Repeat the listing below in full and exactly. Pictures are to be omitted.

(SUPPLIED INFORMATION)

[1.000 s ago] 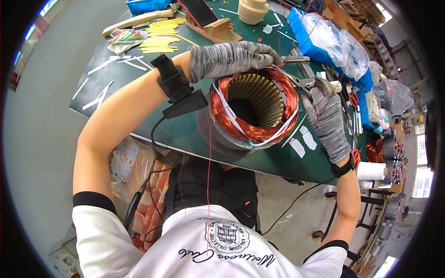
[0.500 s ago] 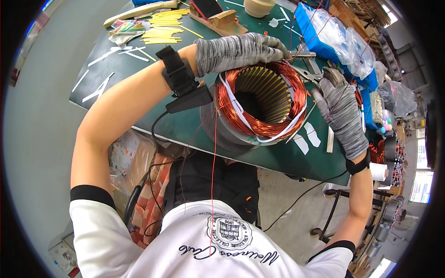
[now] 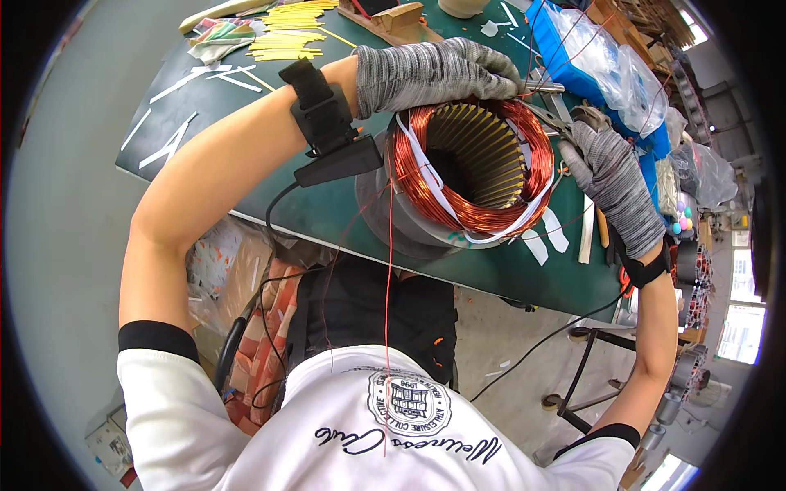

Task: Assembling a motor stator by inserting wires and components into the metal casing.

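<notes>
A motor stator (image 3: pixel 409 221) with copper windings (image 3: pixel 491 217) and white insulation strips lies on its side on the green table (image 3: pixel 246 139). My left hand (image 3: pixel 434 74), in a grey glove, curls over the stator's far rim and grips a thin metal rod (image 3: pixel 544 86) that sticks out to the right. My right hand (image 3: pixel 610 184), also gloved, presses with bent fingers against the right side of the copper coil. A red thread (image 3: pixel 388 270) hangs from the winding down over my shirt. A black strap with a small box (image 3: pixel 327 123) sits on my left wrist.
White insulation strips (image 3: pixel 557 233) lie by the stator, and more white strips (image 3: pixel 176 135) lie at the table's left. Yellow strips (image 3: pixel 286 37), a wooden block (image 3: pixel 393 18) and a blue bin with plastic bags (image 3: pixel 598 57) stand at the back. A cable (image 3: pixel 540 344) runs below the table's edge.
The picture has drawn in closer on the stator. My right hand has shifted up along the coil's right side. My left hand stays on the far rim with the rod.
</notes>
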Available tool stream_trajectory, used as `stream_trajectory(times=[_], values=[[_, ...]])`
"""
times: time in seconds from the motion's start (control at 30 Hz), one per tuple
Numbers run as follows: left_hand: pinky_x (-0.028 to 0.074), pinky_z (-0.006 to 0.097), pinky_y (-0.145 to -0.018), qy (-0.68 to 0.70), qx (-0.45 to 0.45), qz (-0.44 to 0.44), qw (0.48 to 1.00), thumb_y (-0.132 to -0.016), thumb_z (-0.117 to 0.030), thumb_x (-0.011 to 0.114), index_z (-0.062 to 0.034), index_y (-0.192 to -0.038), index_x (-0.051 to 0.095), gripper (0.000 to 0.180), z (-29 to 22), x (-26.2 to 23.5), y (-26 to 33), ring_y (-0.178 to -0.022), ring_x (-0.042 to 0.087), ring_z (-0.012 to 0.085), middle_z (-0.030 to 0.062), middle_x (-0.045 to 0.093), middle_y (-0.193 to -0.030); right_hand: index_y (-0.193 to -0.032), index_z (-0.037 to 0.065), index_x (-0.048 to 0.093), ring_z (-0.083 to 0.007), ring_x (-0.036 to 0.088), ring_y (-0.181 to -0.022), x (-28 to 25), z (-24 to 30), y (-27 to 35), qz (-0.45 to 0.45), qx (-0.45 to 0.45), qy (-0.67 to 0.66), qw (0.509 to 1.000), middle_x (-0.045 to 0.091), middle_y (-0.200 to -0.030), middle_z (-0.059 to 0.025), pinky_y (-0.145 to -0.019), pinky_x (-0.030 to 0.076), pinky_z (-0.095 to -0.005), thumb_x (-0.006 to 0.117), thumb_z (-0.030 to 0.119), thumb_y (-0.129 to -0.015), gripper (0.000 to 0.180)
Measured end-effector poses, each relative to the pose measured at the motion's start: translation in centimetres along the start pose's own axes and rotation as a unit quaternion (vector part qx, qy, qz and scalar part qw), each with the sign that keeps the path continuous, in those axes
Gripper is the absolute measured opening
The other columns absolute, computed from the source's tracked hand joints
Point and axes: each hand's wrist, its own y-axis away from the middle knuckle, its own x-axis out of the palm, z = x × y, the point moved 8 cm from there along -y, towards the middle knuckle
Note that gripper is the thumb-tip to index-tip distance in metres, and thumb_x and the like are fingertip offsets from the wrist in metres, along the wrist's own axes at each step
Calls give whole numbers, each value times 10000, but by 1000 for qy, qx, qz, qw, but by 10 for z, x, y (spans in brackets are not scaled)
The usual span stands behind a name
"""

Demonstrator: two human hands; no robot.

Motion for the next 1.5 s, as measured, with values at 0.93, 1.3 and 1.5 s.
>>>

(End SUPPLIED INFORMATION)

RESPONSE TO THE EXERCISE:
[1.000 s ago] 
[0.500 s ago] 
[now] 

Task: Assembling a motor stator by inserting wires and components into the metal casing.

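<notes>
A motor stator (image 3: pixel 409 221) with copper windings (image 3: pixel 491 217) and white insulation strips lies on its side on the green table (image 3: pixel 246 139). My left hand (image 3: pixel 434 74), in a grey glove, curls over the stator's far rim and grips a thin metal rod (image 3: pixel 544 86) that sticks out to the right. My right hand (image 3: pixel 610 184), also gloved, presses with bent fingers against the right side of the copper coil. A red thread (image 3: pixel 388 270) hangs from the winding down over my shirt. A black strap with a small box (image 3: pixel 327 123) sits on my left wrist.
White insulation strips (image 3: pixel 557 233) lie by the stator, and more white strips (image 3: pixel 176 135) lie at the table's left. Yellow strips (image 3: pixel 286 37), a wooden block (image 3: pixel 393 18) and a blue bin with plastic bags (image 3: pixel 598 57) stand at the back. A cable (image 3: pixel 540 344) runs below the table's edge.
The picture has drawn in closer on the stator. My right hand has shifted up along the coil's right side. My left hand stays on the far rim with the rod.
</notes>
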Available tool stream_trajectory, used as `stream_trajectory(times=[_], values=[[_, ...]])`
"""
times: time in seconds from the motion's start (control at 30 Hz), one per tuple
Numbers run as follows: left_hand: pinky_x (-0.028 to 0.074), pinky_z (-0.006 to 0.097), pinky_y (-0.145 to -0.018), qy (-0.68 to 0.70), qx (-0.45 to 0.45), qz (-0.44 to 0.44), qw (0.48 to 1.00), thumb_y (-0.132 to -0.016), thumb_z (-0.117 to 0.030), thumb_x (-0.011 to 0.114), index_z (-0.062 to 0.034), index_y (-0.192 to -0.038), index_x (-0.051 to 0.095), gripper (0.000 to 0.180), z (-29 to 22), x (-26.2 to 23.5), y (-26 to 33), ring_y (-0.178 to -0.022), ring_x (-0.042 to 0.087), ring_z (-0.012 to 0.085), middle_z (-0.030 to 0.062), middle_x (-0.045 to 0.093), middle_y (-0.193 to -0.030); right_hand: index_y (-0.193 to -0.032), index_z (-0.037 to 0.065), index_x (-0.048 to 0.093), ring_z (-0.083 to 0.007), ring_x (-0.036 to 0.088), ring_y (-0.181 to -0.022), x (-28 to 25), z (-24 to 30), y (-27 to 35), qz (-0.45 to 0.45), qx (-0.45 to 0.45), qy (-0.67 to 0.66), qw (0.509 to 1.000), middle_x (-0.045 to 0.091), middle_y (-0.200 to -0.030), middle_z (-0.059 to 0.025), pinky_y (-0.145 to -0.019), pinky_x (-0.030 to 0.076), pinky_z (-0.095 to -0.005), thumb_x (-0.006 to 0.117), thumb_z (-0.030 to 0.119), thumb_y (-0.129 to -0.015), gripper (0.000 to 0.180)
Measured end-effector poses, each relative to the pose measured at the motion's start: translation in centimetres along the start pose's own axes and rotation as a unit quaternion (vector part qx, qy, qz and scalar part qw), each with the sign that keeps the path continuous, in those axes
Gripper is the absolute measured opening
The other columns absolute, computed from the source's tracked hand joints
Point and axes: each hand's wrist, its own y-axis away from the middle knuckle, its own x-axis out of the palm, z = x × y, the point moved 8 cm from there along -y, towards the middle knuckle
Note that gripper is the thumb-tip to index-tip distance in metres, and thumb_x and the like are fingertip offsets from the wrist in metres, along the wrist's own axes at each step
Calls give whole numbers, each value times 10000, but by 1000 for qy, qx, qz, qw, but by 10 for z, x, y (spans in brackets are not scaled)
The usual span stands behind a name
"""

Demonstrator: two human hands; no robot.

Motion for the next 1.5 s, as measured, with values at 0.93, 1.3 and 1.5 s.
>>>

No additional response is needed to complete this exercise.